— Supplied information —
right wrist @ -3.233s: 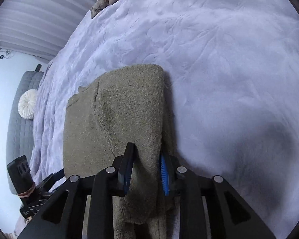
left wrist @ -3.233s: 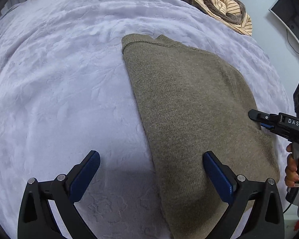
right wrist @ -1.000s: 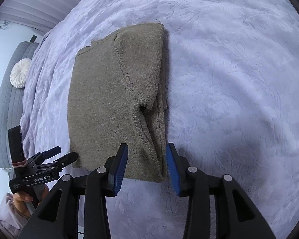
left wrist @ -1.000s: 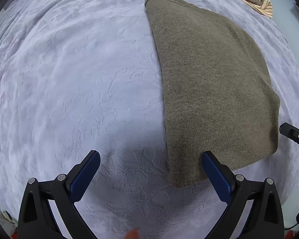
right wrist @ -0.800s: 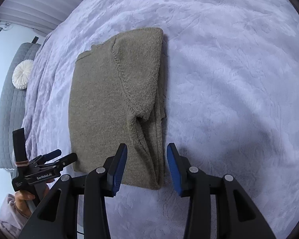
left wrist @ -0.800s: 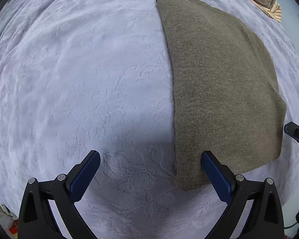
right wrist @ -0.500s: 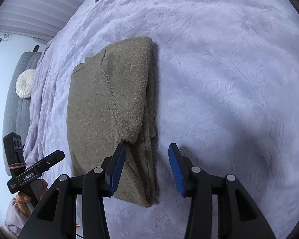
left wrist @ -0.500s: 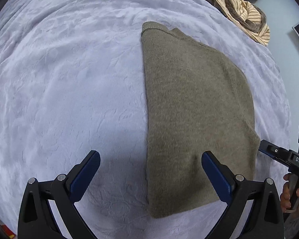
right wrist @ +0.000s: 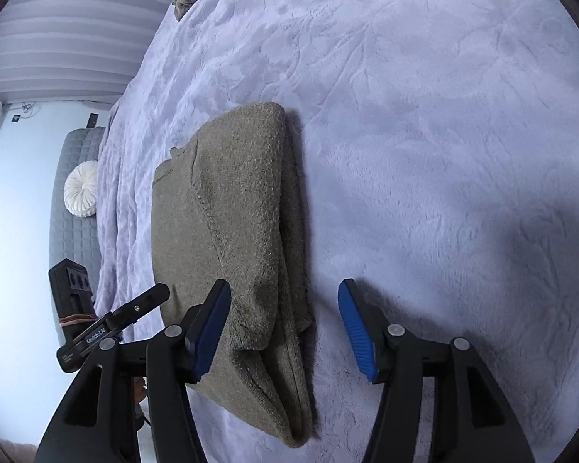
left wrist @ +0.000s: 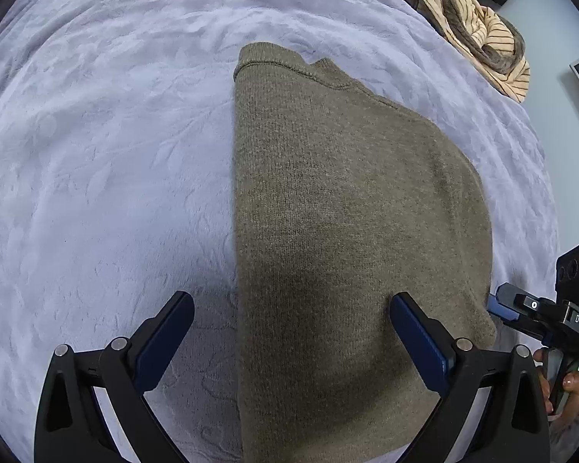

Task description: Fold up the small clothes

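Right gripper (right wrist: 283,328), clamped on my folded sweater's (right wrist: 227,231) edge earlier, is opening astride it, gripping nothing; left gripper (left wrist: 291,339) stands wide, with bare blanket (right wrist: 444,135) on both sides.

Bedroom at home: plush lavender bedspread (left wrist: 96,154), quilted headboard (right wrist: 73,208), clothes pile (left wrist: 478,34).

Garment: my olive-brown knit sweater (left wrist: 343,208), folded into a long rectangle
Pose: flat, collar end far
Fold: sleeve layer on top, right side
Place: lilac bedspread (left wrist: 108,162)
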Demonstrator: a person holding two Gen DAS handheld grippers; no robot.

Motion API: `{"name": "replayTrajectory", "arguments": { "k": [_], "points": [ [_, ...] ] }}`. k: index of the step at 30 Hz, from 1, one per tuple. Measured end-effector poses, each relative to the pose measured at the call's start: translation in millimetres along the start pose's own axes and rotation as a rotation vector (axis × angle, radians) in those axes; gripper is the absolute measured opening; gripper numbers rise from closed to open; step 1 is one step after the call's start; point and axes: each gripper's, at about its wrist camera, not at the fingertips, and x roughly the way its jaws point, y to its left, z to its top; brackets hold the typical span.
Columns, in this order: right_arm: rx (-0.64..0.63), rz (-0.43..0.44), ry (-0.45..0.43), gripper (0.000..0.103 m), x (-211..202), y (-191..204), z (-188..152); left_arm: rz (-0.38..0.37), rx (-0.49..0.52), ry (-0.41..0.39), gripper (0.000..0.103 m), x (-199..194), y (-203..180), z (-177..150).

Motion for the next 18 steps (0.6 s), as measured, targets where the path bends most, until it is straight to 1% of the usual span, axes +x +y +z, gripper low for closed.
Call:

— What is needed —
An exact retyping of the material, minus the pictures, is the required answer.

— Reply —
right wrist @ -3.233s: 
left wrist @ -3.233s: 
right wrist @ -1.000s: 
left wrist @ -1.000s: 
right wrist @ -0.800s: 
left wrist @ -0.800s: 
right wrist @ -0.500s: 
left wrist @ -0.500s: 
right wrist @ +0.000s: 
left wrist @ +0.000s: 

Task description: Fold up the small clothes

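Right gripper (right wrist: 283,328), clamped on my folded sweater's (right wrist: 227,231) edge earlier, is opening astride it, gripping nothing; left gripper (left wrist: 291,339) stands wide, with bare blanket (right wrist: 444,135) on both sides.

Bedroom at home: plush lavender bedspread (left wrist: 96,154), quilted headboard (right wrist: 73,208), clothes pile (left wrist: 478,34).

Garment: my olive-brown knit sweater (left wrist: 343,208), folded into a long rectangle
Pose: flat, collar end far
Fold: sleeve layer on top, right side
Place: lilac bedspread (left wrist: 108,162)
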Demonstrator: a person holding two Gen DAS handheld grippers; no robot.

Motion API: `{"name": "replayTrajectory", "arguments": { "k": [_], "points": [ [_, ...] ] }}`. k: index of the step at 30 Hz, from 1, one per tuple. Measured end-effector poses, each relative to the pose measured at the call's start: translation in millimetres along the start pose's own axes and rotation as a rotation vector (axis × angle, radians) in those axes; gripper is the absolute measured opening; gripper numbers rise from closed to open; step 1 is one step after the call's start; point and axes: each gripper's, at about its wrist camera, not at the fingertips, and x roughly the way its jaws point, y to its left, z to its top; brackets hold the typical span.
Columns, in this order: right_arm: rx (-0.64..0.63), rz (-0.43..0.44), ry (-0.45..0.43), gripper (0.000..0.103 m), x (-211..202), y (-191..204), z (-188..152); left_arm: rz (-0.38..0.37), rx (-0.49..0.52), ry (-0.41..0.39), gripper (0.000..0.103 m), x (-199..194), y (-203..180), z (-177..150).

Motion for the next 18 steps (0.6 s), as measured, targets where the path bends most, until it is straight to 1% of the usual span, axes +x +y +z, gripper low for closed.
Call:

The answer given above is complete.